I am trying to develop a package that needs to operate on small matrices, the size of which isn’t known at runtime. Nevertheless, there is a lot of performance to be gained by specializing/parameterizing particular functions on the size of these matrices, and using StaticArrays.
One way to do this is simply to use Val(n) and runtime dispatch. However, this in itself incurs a significant overhead. I can reduce this overhead significantly (possibly 10x) by using a binary search to turn the runtime dispatch into a compile time one. However, this requires the value range to be hardcoded, which isn’t ideal - it would be nice if it were general. So I also tried to write the binary search algorithm recursively. Unfortunately this wiped out most of the performance gains of the hard-coded binary search.
This raises some questions for me:
- Why is runtime dispatch so slow, when a simple binary search is relatively fast?
- Why does the recursive implementation, which should essentially be doing the same thing as the hard-coded implementation, run much slower, and incur some allocations?

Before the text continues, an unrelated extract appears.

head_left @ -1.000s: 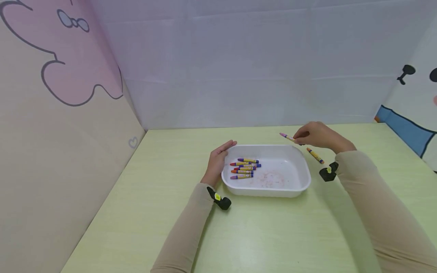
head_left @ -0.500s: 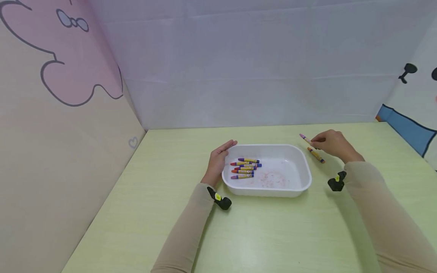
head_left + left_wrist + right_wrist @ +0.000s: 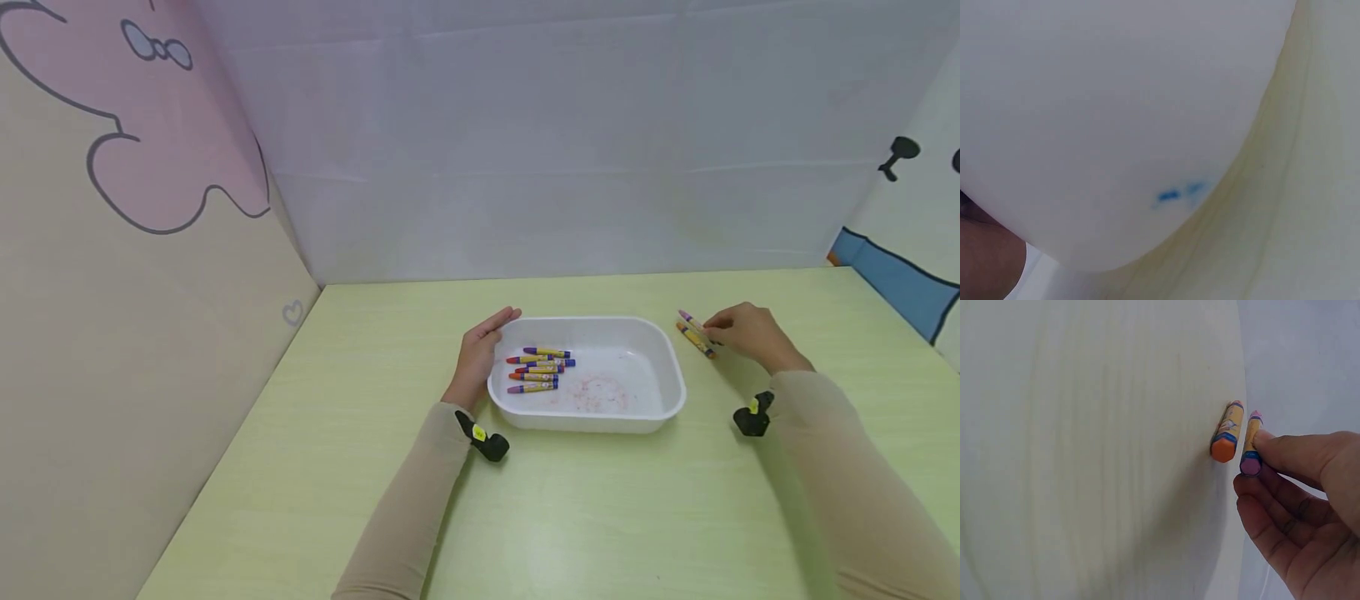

- Given that the binary search approach seems useful, is this functionality already available anywhere currently?
Any thoughts?
MWE and benchmark results below:
using BenchmarkTools, StaticArrays
function valuedispatch1to32(fun, val)
    if val <= 16
        if val <= 8
            if val <= 4
                if val <= 2
                    if val == 2
                        return fun(Val(2))
                    else
                        return fun(Val(1))
                    end
                else
                    if val == 4
                        return fun(Val(4))
                    else
                        return fun(Val(3))
                    end
                end
            else
                if val <= 6
                    if val == 6
                        return fun(Val(6))
                    else
                        return fun(Val(5))
                    end
                else
                    if val == 8
                        return fun(Val(8))
                    else
                        return fun(Val(7))
                    end
                end
            end
        else
            if val <= 12
                if val <= 10
                    if val == 10
                        return fun(Val(10))
                    else
                        return fun(Val(11))
                    end
                else
                    if val == 12
                        return fun(Val(12))
                    else
                        return fun(Val(11))
                    end
                end
            else
                if val <= 14
                    if val == 14
                        return fun(Val(14))
                    else
                        return fun(Val(13))
                    end
                else
                    if val == 16
                        return fun(Val(16))
                    else
                        return fun(Val(15))
                    end
                end
            end
        end
    else
        if val <= 24
            if val <= 20
                if val <= 18
                    if val == 18
                        return fun(Val(18))
                    else
                        return fun(Val(17))
                    end
                else
                    if val == 20
                        return fun(Val(20))
                    else
                        return fun(Val(19))
                    end
                end
            else
                if val <= 22
                    if val == 22
                        return fun(Val(22))
                    else
                        return fun(Val(21))
                    end
                else
                    if val == 24
                        return fun(Val(24))
                    else
                        return fun(Val(23))
                    end
                end
            end
        else
            if val <= 28
                if val <= 26
                    if val == 26
                        return fun(Val(26))
                    else
                        return fun(Val(25))
                    end
                else
                    if val == 28
                        return fun(Val(28))
                    else
                        return fun(Val(27))
                    end
                end
            else
                if val <= 30
                    if val == 30
                        return fun(Val(30))
                    else
                        return fun(Val(29))
                    end
                else
                    if val == 32
                        return fun(Val(32))
                    else
                        return fun(Val(31))
                    end
                end
            end
        end
    end
end
function valuedispatch(::Val{lower}, ::Val{upper}, fun, val) where {lower, upper}
    if lower >= upper
        return fun(Val(upper))
    end
    midpoint::Int = lower + div(upper - lower, 2)
    if val <= midpoint
        return valuedispatch(Val(lower), Val(midpoint), fun, val)
    else
        return valuedispatch(Val(midpoint+1), Val(upper), fun, val)
    end
end
function myfunc(::Val{N}) where N
    x = randn(SVector{N, Float64})
    return x' * x
end
N = rand(1:32, 10000)
@btime foreach(n -> myfunc(Val(n)), $N)
@btime foreach(n -> valuedispatch1to32(myfunc, n), $N)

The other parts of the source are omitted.